Activity:
With the images removed, return every line below exactly as it reads.

---------------

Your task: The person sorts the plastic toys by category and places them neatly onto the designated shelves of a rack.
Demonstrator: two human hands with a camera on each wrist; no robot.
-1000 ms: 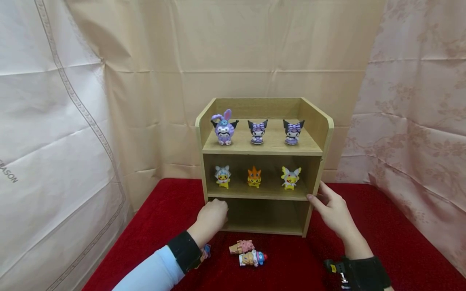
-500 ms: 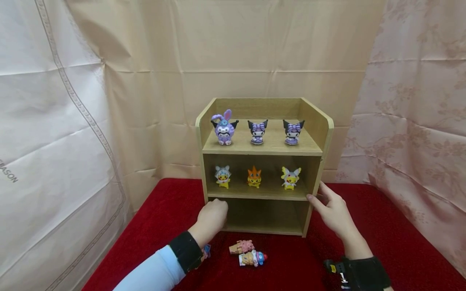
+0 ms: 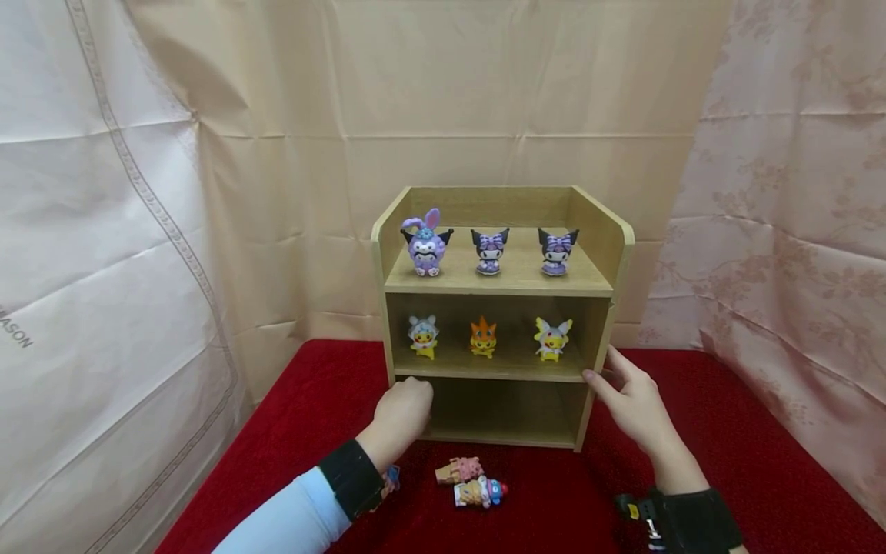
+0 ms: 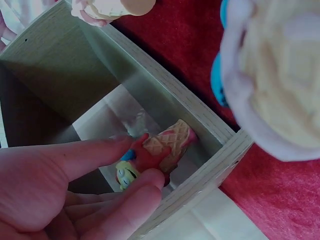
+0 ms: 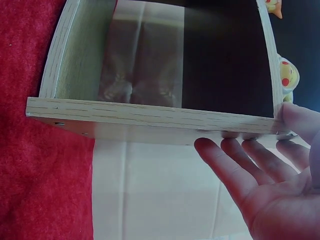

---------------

Worked solution:
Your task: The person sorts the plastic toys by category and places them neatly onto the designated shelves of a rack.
Demonstrator: two human hands with a camera on each wrist; no robot.
-1000 ms: 
-500 ms: 
+0 ms: 
+0 ms: 
+0 ms: 

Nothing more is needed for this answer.